▶ [Your objective]: Extract each line from the entries below that has the string "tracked" in it.
(Extracted records begins)
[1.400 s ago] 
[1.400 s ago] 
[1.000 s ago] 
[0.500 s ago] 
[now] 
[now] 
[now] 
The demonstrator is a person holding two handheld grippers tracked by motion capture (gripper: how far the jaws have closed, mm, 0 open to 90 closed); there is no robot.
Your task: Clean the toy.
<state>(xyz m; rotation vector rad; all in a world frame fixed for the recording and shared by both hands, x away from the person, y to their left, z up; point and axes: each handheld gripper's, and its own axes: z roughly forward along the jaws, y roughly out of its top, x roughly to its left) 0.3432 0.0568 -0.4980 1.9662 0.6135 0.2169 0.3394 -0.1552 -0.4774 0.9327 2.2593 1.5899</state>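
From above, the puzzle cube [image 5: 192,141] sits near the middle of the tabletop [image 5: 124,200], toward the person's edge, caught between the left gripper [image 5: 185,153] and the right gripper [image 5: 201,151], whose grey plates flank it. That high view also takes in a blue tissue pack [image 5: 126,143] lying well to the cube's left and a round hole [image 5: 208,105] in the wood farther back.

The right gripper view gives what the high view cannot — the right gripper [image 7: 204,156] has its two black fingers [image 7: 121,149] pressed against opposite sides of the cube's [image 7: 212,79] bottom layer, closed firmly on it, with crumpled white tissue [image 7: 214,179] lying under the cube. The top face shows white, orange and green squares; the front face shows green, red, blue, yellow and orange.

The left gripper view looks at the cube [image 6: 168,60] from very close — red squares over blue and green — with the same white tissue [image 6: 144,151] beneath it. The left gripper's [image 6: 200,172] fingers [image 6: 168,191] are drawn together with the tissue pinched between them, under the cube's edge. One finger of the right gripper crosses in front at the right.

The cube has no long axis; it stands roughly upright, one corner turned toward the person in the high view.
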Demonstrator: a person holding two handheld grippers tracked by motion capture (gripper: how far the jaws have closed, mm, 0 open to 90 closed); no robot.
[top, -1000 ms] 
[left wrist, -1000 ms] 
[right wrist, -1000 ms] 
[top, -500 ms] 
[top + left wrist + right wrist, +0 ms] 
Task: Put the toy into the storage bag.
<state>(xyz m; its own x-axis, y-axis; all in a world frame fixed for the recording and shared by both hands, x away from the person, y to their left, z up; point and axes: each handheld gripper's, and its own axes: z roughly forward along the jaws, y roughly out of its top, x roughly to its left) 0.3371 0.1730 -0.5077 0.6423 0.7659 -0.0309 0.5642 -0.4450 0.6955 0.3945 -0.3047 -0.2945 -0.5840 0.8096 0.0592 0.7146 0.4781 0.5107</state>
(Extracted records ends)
▶ [Answer]:
The demonstrator is a person holding two handheld grippers tracked by motion capture (gripper: how far the jaws have closed, mm, 0 open to 90 closed); there is no robot.
Demonstrator: a person holding two handheld grippers tracked by motion capture (gripper: how far the jaws have closed, mm, 0 open to 90 closed); no robot.

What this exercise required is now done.